GIVEN RECORDS —
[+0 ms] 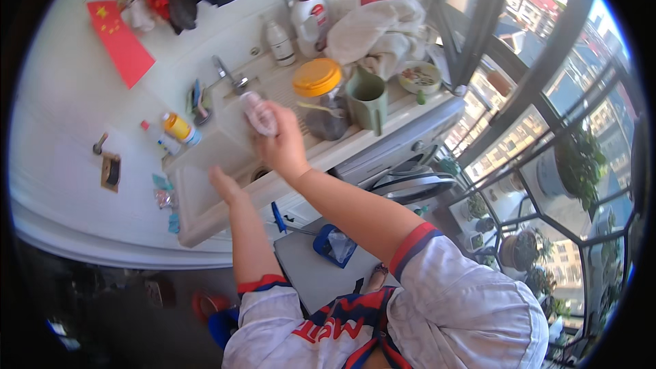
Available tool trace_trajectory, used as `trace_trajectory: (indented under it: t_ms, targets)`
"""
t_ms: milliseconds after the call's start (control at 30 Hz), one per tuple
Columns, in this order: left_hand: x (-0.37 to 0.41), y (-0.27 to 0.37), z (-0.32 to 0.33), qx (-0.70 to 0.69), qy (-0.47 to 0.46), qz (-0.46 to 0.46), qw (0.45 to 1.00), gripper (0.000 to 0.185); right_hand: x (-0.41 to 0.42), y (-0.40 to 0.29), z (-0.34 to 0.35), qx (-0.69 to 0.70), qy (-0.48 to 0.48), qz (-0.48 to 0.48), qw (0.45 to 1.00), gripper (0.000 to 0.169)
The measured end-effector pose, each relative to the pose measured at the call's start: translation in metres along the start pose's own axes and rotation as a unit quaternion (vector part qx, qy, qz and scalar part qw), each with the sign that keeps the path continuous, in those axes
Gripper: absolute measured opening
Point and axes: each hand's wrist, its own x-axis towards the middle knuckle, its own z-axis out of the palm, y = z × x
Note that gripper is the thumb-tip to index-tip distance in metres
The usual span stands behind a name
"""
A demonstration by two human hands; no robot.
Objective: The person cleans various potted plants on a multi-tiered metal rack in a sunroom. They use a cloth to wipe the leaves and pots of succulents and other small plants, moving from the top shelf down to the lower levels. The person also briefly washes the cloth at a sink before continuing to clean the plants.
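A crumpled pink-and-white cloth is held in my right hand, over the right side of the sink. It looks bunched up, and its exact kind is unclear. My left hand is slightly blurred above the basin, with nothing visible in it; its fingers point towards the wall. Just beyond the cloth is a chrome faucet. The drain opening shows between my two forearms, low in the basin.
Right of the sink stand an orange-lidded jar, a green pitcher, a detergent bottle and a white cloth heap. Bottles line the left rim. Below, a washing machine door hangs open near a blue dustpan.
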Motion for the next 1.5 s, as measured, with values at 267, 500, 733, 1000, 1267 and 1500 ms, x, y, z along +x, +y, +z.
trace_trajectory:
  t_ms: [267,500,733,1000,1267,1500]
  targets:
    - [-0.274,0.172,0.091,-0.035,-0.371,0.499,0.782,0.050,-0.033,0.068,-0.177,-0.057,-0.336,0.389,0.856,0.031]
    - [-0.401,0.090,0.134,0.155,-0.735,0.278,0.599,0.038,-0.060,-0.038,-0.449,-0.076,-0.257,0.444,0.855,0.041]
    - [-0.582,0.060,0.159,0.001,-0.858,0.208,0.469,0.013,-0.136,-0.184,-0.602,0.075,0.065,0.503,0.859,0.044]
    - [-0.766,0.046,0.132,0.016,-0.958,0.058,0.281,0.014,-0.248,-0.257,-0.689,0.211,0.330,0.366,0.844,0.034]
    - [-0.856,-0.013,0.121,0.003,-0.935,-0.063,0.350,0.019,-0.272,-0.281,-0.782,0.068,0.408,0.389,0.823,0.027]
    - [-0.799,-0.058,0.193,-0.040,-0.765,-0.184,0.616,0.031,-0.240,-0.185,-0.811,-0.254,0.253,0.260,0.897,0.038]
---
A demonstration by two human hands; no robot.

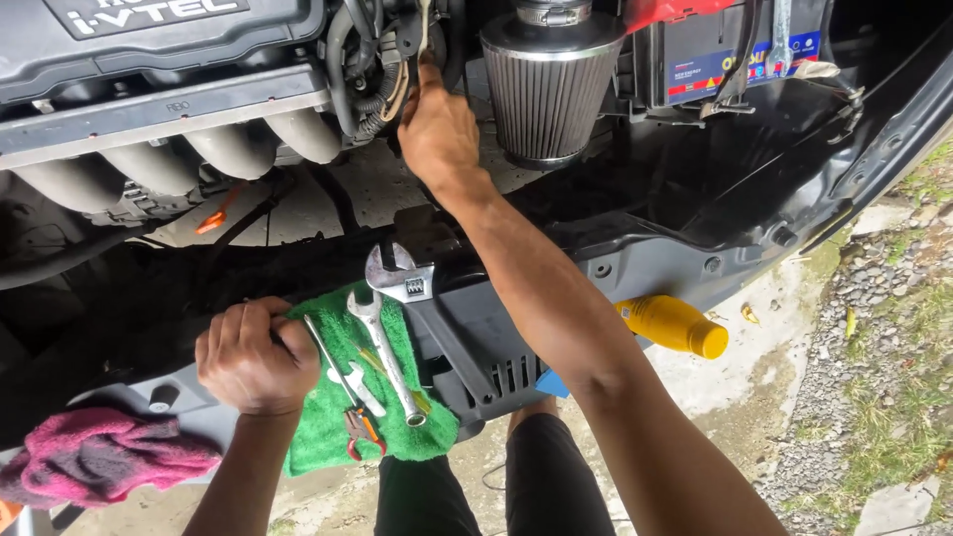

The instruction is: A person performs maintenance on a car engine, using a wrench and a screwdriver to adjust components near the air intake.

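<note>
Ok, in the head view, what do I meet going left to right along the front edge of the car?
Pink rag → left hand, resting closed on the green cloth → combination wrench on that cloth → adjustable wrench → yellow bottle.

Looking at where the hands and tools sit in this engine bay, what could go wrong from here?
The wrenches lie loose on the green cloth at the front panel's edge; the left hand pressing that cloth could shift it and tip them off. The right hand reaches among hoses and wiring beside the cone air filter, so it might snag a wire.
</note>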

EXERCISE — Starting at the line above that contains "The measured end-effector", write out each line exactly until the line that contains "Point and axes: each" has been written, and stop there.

ANSWER TO THE EXERCISE —
The measured end-effector pose, each relative to the pose measured at the call's start: translation in metres along the start pose's own axes and rotation as a unit quaternion (vector part qx, qy, qz and scalar part qw), each with the sign that keeps the path continuous, in those axes
Gripper: absolute measured opening
Point and axes: each hand's wrist, its own x-axis towards the middle knuckle, its own z-axis out of the palm, y = z × x

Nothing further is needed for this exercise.